大川原家が手がけたのぼり旗や油単が並ぶ企画展=香川県高松市亀水町、瀬戸内海歴史民俗資料館

大川原家が手がけたのぼり旗や油単が並ぶ企画展=香川県高松市亀水町、瀬戸内海歴史民俗資料館


 同館は県内に伝わる伝統技術を把握しようと、1987、88年に150人の職人らを調査。
 さらに昨年度から始めた現状調査で、現在も家業などとして継承されているのは1割程度と分かった。その成果を「伝統と創造」と題した企画展で順次紹介する予定で、今回は大川原染色本舗の6代目静雄さん(89)と7代目誠人さん(61)ののり染作品や作業工程などを中心に展示している。

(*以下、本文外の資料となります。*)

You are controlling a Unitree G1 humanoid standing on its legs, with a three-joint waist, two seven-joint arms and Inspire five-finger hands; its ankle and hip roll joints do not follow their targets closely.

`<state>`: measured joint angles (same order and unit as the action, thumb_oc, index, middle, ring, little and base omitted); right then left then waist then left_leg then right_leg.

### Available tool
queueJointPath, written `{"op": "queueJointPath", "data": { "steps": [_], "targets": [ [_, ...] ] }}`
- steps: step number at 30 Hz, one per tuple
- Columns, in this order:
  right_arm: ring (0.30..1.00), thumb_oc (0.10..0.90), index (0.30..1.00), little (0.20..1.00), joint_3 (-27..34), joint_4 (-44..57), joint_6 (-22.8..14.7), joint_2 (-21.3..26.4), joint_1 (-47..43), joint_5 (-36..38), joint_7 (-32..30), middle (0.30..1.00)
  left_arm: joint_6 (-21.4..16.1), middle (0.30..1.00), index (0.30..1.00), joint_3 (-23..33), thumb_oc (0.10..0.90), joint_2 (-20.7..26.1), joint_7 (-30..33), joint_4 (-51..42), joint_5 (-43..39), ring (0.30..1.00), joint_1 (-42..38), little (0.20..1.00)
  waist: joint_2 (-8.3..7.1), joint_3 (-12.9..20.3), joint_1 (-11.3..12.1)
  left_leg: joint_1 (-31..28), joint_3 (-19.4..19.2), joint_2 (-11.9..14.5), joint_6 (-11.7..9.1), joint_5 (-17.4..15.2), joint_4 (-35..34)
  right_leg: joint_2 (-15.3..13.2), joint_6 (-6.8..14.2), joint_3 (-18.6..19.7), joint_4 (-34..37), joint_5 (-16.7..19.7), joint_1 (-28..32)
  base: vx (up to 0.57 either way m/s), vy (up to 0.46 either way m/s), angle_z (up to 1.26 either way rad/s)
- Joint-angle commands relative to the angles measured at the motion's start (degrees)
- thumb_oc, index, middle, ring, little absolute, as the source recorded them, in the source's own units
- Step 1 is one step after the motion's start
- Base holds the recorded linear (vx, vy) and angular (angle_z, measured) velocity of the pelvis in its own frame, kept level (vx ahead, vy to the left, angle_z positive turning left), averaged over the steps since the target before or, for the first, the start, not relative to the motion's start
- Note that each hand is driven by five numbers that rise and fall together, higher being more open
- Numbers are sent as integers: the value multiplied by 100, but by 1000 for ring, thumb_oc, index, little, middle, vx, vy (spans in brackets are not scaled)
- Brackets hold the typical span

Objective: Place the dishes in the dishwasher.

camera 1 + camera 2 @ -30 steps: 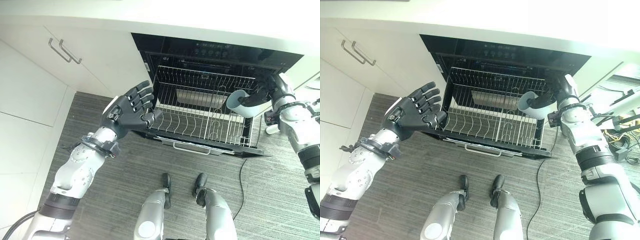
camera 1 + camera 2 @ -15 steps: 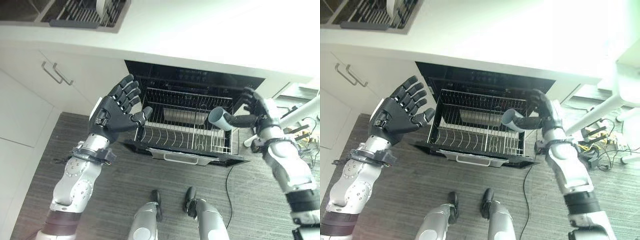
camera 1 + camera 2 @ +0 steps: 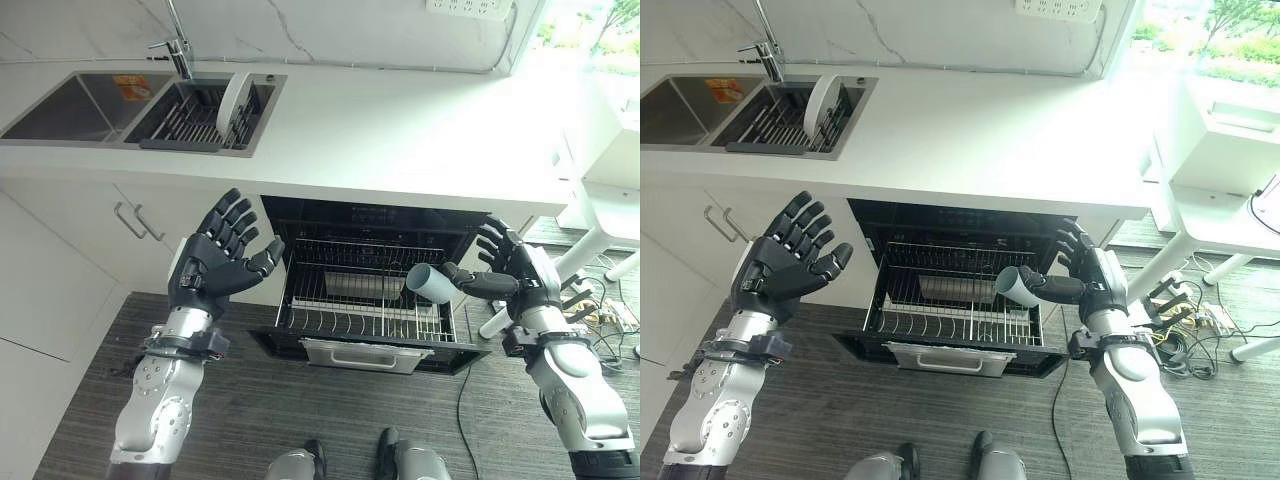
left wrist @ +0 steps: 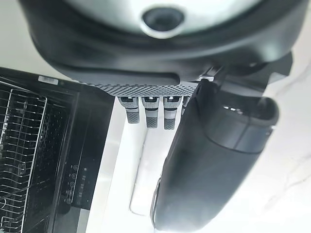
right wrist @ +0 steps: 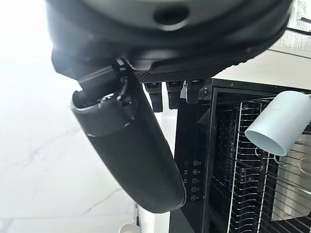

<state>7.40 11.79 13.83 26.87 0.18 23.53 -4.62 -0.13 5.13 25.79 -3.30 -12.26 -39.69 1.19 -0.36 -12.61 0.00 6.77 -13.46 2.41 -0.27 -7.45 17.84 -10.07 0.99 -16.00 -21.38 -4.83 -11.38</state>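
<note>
A light blue cup [image 3: 428, 283] lies tilted at the right end of the pulled-out wire rack [image 3: 340, 322] of the open dishwasher [image 3: 370, 215]. My right hand [image 3: 522, 286] hovers open just right of the cup, its thumb pointing toward it. The right wrist view shows the cup [image 5: 277, 121] apart from the thumb [image 5: 131, 145]. My left hand [image 3: 215, 268] is raised open at the dishwasher's left, holding nothing, fingers [image 4: 148, 112] straight. A white plate [image 3: 232, 100] stands on edge in the sink's dish rack.
A white countertop [image 3: 400, 130] runs above the dishwasher, with a double sink [image 3: 60, 105] and a faucet [image 3: 178, 45] at its left. Cabinet handles [image 3: 130, 220] are left of the dishwasher. White furniture legs [image 3: 575, 262] and cables [image 3: 600, 312] stand at the right.
The whole picture has shifted as the camera rose, bringing the counter and sink into view. Both hands stay raised and open; the right hand now stands a little farther from the cup.
</note>
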Motion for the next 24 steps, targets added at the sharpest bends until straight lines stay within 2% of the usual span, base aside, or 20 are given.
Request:
{"op": "queueJointPath", "data": {
  "steps": [1,5,7,8,10,11,13,14,17,19,21,23,24],
  "targets": [
    [900,800,900,900,398,562,-828,96,-294,-13,94,900,-443,900,900,453,800,224,-425,-673,-35,900,-86,900,-109,406,-71,-190,246,244,-334,-556,-65,-572,1148,180,419,-169,619,27,157,3],
    [900,800,900,900,449,580,-1071,-4,-231,30,-8,900,-258,900,900,509,800,356,-675,-628,-77,900,-70,900,-152,360,-113,-168,265,56,-238,-601,-65,-732,1224,93,419,474,610,27,152,2],
    [900,800,900,900,380,524,-1244,-26,-276,16,129,900,-295,900,900,576,800,444,-647,-578,-88,900,-41,900,-115,339,-25,-190,151,88,-176,-666,-65,-716,1203,-321,419,569,835,8,173,1],
    [900,800,900,900,355,493,-1308,-10,-295,-3,158,900,-308,900,900,608,800,469,-644,-566,-138,900,-31,900,-89,323,-2,-193,125,116,-141,-671,-65,-576,1160,-417,419,500,943,3,155,-23],
    [900,800,900,900,325,449,-1348,63,-330,-32,153,900,-330,900,900,640,800,521,-647,-534,-295,900,-43,900,-49,285,-53,-161,176,113,-54,-642,-65,-110,1050,-267,419,262,1022,2,74,-54],
    [900,800,900,900,339,422,-1302,192,-350,126,119,900,-312,900,900,593,800,552,-638,-498,-426,900,-113,900,-61,281,-173,-167,340,-34,1,-655,-65,445,908,257,419,14,1061,21,38,-47],
    [900,800,900,900,391,453,-1318,275,-389,415,227,900,-310,900,900,525,800,502,-644,-479,-462,900,-203,900,-87,322,-254,-113,491,-186,25,-579,-65,892,717,564,419,-82,1017,44,-6,27],
    [900,800,900,900,420,532,-1391,235,-379,544,335,900,-370,900,900,468,800,415,-647,-472,-339,900,-224,900,-125,338,-247,-134,483,-269,50,-606,-65,862,701,438,419,-52,982,53,-59,63],
    [900,800,900,900,586,735,-1521,236,-222,684,440,900,-421,900,900,500,800,227,-717,-503,-284,900,-102,900,-134,420,-234,-193,432,-267,41,-602,-65,867,559,380,419,-439,1028,73,-120,23],
    [900,800,900,900,594,817,-1515,223,-226,722,418,900,-423,900,900,522,800,180,-734,-513,-312,900,-54,900,-79,479,-224,-297,362,-226,37,-635,-65,900,477,356,419,-648,1022,69,-93,11],
    [900,800,900,900,572,849,-1522,236,-277,651,353,900,-433,900,900,476,800,120,-689,-545,-270,900,-68,900,-2,490,-235,-419,128,-152,-56,-539,-65,937,383,380,419,-808,1056,52,-49,-1],
    [900,800,900,900,588,887,-1575,332,-300,539,236,900,-401,900,900,388,800,45,-624,-647,-306,900,-139,900,-69,363,-189,-414,-180,-90,-356,42,-65,779,330,404,419,-786,1189,17,-40,4],
    [900,800,900,900,634,921,-1583,375,-311,536,202,900,-366,900,900,379,800,16,-615,-705,-311,900,-155,900,-135,300,-175,-370,-317,90,-509,380,-65,678,303,371,419,-767,1234,-28,-1,13]
  ]
}}
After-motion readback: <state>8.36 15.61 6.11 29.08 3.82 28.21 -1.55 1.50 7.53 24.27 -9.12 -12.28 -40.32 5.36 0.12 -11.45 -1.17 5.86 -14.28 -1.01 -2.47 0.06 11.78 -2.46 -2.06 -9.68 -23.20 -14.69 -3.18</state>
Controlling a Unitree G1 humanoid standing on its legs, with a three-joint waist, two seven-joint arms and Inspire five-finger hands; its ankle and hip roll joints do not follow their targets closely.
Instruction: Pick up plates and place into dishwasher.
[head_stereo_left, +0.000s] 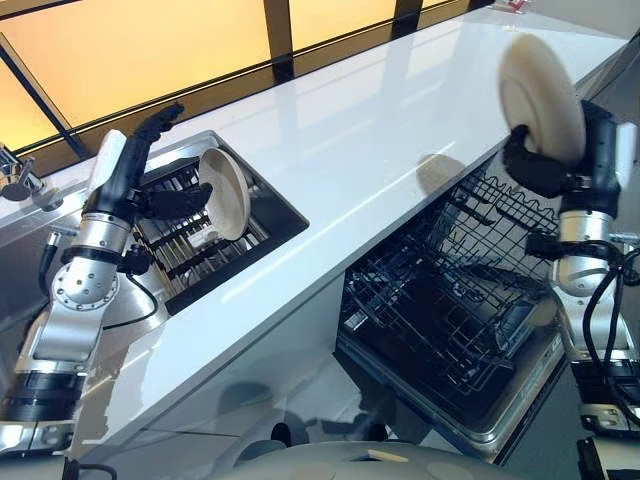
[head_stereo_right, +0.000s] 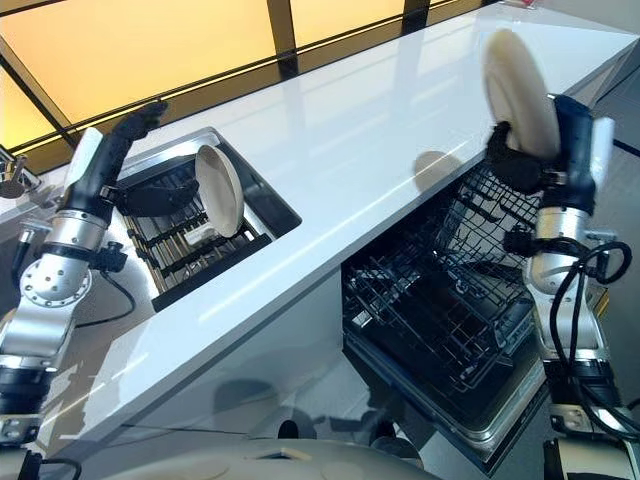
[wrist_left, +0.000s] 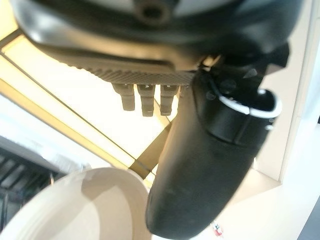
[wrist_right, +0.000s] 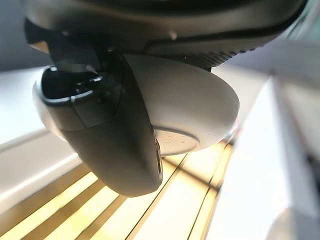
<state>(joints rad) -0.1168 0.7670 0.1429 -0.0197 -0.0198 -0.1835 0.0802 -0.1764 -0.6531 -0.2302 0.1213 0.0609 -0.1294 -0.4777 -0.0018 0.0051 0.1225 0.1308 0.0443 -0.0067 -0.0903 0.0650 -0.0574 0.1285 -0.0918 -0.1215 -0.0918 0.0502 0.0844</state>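
A: Above the open dishwasher rack (head_stereo_left: 455, 290), what is up there?
B: The right hand (head_stereo_left: 560, 165), fingers clamped round a cream plate (head_stereo_left: 540, 95) held on edge.
A: And by the sink (head_stereo_left: 265, 195)?
B: A second plate (head_stereo_left: 225, 192) stands in its rack; the left hand (head_stereo_left: 140, 165), fingers straight, thumb seemingly touching it.

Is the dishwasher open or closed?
Open. The dishwasher has its door dropped down and its black wire rack pulled out from under the white counter.
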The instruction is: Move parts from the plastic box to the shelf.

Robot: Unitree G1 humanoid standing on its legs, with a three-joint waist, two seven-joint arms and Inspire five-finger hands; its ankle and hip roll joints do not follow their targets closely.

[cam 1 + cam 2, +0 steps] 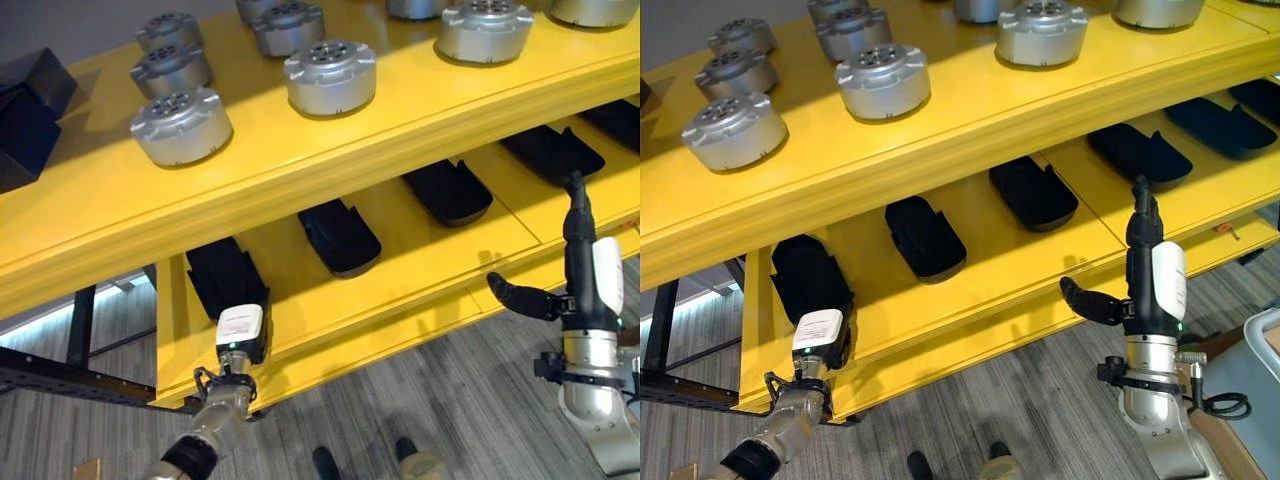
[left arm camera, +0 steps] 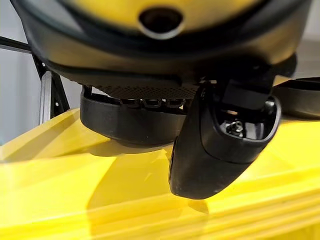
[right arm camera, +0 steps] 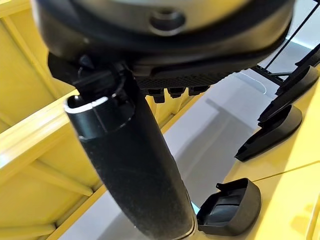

 讃岐のり染は、もち米を主材料としたのりを防染材として用いて、各色を際立たせる染めの技法。獅子舞の油単や大漁旗、のれんなどに活用されている。6代目静雄さんによる飾り幕「鯉の滝のぼり」は、コイが水流に逆らって力強く泳ぐ様子を描いており、円すい形の和紙の袋にのりを入れ、それを絞り出して線を引く「筒描き」によって輪郭に奥深さが生まれている。
 7代目誠人さんはのり染の新たな可能性を広げようと現代アートを軸に制作活動を展開。今展では、○と×をテーマにしたのれんをはじめ、生活に取り入れやすいハンカチや巾着などを取り上げている。
 同館の長井博志主任文化財専門員は「伝統を守りつつ革新的な表現を追求し続ける職人の手仕事を知ってほしい」と話している。